The aetiology of EOS reported in the literature is extremely diverse, and limitations in diagnostic microbiology laboratories may result in false negative blood cultures, further limiting the understanding of pathogens causing sepsis. Further epidemiology and microbiology studies, assessing clinical microbiology data in countries where little to no data currently exist are crucial to reveal the incidence of and mortality associated with EOS. Specifically, data that better represents multiple LMICs is needed to understand the incidence of neonatal sepsis in the context of (1) EOS and vertical transmission (2) the diversity of pathogens causing sepsis, (3) AMR and pathogenicity and neonatal outcome, and (4) the role of nosocomial infection and length of hospital stay.
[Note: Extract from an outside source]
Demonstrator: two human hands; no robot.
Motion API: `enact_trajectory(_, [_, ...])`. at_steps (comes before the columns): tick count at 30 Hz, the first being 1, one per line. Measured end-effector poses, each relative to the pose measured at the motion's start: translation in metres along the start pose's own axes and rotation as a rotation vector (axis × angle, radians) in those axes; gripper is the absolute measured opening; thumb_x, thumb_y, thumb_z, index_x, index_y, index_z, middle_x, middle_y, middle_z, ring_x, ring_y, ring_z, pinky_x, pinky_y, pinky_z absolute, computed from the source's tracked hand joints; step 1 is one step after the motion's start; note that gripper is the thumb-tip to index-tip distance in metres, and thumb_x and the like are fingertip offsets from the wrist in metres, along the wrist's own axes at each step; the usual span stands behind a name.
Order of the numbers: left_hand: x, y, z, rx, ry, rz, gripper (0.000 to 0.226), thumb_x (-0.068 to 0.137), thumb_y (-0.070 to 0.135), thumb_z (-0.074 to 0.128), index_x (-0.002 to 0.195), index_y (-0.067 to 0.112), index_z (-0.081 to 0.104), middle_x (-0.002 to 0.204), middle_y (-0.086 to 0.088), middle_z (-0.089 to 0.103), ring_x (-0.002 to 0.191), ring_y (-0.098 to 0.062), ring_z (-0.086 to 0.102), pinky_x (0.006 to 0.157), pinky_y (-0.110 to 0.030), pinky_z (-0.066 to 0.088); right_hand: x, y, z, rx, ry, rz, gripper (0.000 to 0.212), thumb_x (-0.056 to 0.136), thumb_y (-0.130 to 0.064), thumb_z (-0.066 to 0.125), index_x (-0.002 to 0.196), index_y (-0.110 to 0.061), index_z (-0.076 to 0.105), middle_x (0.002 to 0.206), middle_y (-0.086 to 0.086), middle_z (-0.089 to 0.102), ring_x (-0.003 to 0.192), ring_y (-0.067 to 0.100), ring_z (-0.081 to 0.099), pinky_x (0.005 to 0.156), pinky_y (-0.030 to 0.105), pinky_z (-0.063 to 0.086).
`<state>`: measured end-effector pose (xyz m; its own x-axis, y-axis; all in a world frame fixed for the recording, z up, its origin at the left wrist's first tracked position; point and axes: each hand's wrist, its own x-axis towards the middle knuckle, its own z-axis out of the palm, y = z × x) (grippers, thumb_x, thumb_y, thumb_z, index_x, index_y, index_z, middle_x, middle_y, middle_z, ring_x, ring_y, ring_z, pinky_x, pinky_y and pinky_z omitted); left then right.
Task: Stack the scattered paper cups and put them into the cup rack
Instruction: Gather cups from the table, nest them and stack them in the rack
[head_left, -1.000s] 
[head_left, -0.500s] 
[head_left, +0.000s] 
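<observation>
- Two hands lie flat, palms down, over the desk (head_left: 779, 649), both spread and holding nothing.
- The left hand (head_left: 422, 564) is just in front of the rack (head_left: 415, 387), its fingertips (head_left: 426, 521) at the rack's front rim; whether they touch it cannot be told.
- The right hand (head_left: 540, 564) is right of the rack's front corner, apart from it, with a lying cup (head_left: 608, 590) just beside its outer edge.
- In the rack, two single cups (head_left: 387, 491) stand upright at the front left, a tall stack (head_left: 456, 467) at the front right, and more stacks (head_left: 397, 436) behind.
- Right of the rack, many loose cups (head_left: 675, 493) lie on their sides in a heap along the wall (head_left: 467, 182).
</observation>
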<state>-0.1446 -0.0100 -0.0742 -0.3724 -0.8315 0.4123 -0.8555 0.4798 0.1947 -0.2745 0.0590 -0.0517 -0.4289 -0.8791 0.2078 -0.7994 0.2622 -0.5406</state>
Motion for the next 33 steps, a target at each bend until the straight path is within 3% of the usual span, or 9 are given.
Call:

Multi-site studies reaching into rural and community hospitals, performing standardised laboratory methodologies will also be essential to understand the aetiology of both Gram-negative and Gram-positive EOS, and in particular, the role of GBS in LMICs. A common theme throughout this review is the unclarity over the true incidence of GBS and whether CoNS in blood cultures is causative or contamination.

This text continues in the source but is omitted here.